Your objective: With the pictures left out, write every entry down exactly.

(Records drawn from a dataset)
____________________

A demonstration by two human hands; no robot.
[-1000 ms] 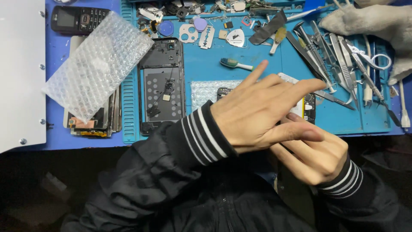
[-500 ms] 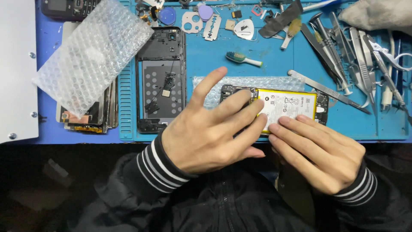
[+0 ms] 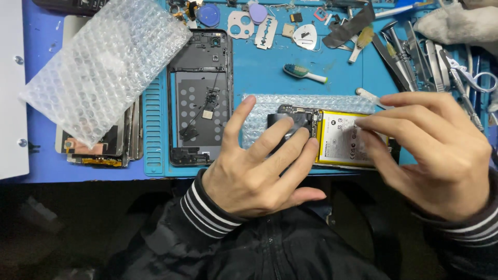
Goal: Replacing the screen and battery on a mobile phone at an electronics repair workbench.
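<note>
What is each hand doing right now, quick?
Left hand: open, fingers flat on the opened phone.
Right hand: fingertips pinched at the phone's yellow-edged battery; grip unclear.

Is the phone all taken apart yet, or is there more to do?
Partly. The back cover already lies off to the side. The opened phone rests on bubble wrap, its yellow battery still inside. The left hand steadies it; the right hand pinches at the battery.

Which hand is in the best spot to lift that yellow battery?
Probably the right hand: its fingertips already touch the yellow battery's top right edge. The left hand lies spread over the opened phone's dark end, pressing it down.
</note>
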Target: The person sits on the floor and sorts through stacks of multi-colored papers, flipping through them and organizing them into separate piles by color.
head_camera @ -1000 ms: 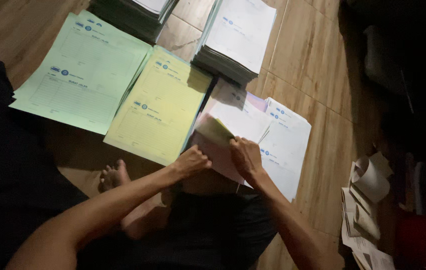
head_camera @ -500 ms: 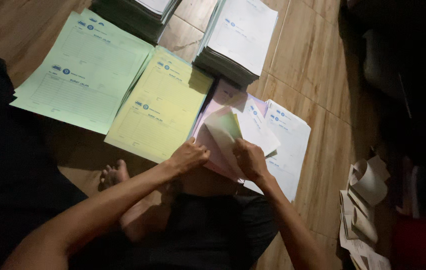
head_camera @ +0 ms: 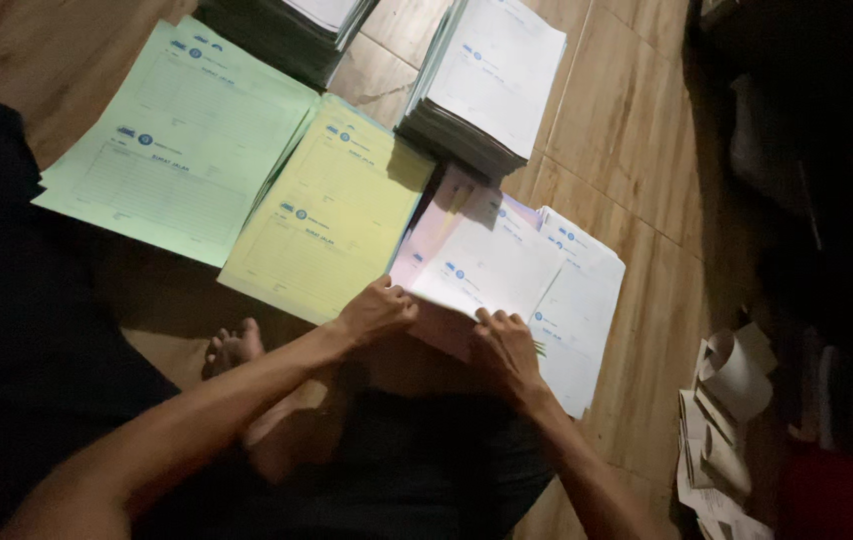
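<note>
White printed forms (head_camera: 492, 265) lay on a pink sheet (head_camera: 427, 235) on the wooden floor (head_camera: 627, 130), just right of the yellow forms (head_camera: 332, 225), their print too dim and small to make out. The left hand (head_camera: 377, 310) pressed curled fingers on the top form's near-left edge. The right hand (head_camera: 507, 345) lay flat with fingers spread on its near edge, and whether either pinched the paper could not be told.
</note>
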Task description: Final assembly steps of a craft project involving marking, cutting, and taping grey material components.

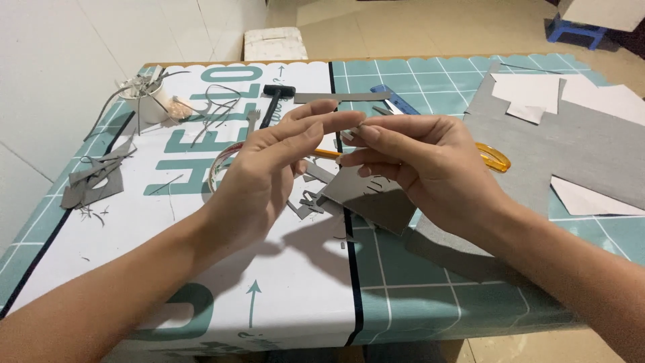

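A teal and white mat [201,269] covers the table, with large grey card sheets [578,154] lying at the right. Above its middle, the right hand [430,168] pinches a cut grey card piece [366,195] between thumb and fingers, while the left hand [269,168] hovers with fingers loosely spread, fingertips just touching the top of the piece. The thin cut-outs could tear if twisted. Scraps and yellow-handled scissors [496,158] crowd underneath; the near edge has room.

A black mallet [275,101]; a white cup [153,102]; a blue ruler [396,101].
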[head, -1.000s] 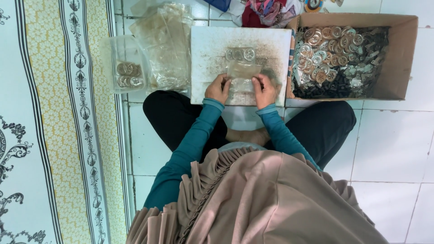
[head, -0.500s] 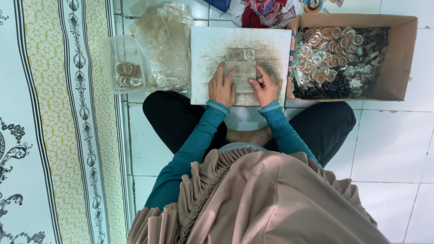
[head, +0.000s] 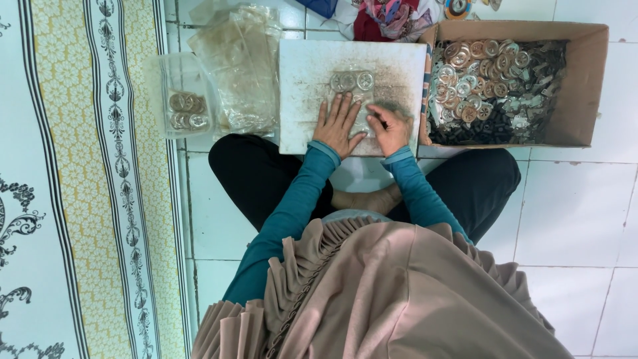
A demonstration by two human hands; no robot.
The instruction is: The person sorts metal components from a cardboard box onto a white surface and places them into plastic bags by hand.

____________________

Output:
A demonstration by two human hands; no robot.
[-1000 ms] 
[-500 ms] 
[+0 ms] 
Goal: Replacing the screen and battery on a mobile phone at an electronics repair workbench.
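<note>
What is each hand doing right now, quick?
Left hand: open, fingers flat on the opened phone.
Right hand: fingertips pinched at the phone's yellow-edged battery; grip unclear.

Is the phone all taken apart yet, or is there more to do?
Partly. The back cover already lies off to the side. The opened phone rests on bubble wrap, its yellow battery still inside. The left hand steadies it; the right hand pinches at the battery.

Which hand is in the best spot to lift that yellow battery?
Probably the right hand: its fingertips already touch the yellow battery's top right edge. The left hand lies spread over the opened phone's dark end, pressing it down.
</note>
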Target: The person sits on the floor and sorts through stacks of multi-colored papers, flipping through them and organizing them into separate piles by color.
head_camera @ -1000 ms: 
head_camera @ -500 ms: 
head_camera @ +0 ms: 
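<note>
White printed forms (head_camera: 492, 265) lay on a pink sheet (head_camera: 427, 235) on the wooden floor (head_camera: 627, 130), just right of the yellow forms (head_camera: 332, 225), their print too dim and small to make out. The left hand (head_camera: 377, 310) pressed curled fingers on the top form's near-left edge. The right hand (head_camera: 507, 345) lay flat with fingers spread on its near edge, and whether either pinched the paper could not be told.
</note>
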Task description: Final assembly steps of a craft project involving marking, cutting, and taping grey material components.


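A teal and white mat [201,269] covers the table, with large grey card sheets [578,154] lying at the right. Above its middle, the right hand [430,168] pinches a cut grey card piece [366,195] between thumb and fingers, while the left hand [269,168] hovers with fingers loosely spread, fingertips just touching the top of the piece. The thin cut-outs could tear if twisted. Scraps and yellow-handled scissors [496,158] crowd underneath; the near edge has room.

A black mallet [275,101]; a white cup [153,102]; a blue ruler [396,101].
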[head, -1.000s] 
[head, -0.500s] 
[head, +0.000s] 
A demonstration by two human hands; no robot.
The instruction is: The person sorts metal components from a cardboard box onto a white surface and places them into plastic bags by hand.

For this exercise, nothing more remains to be done.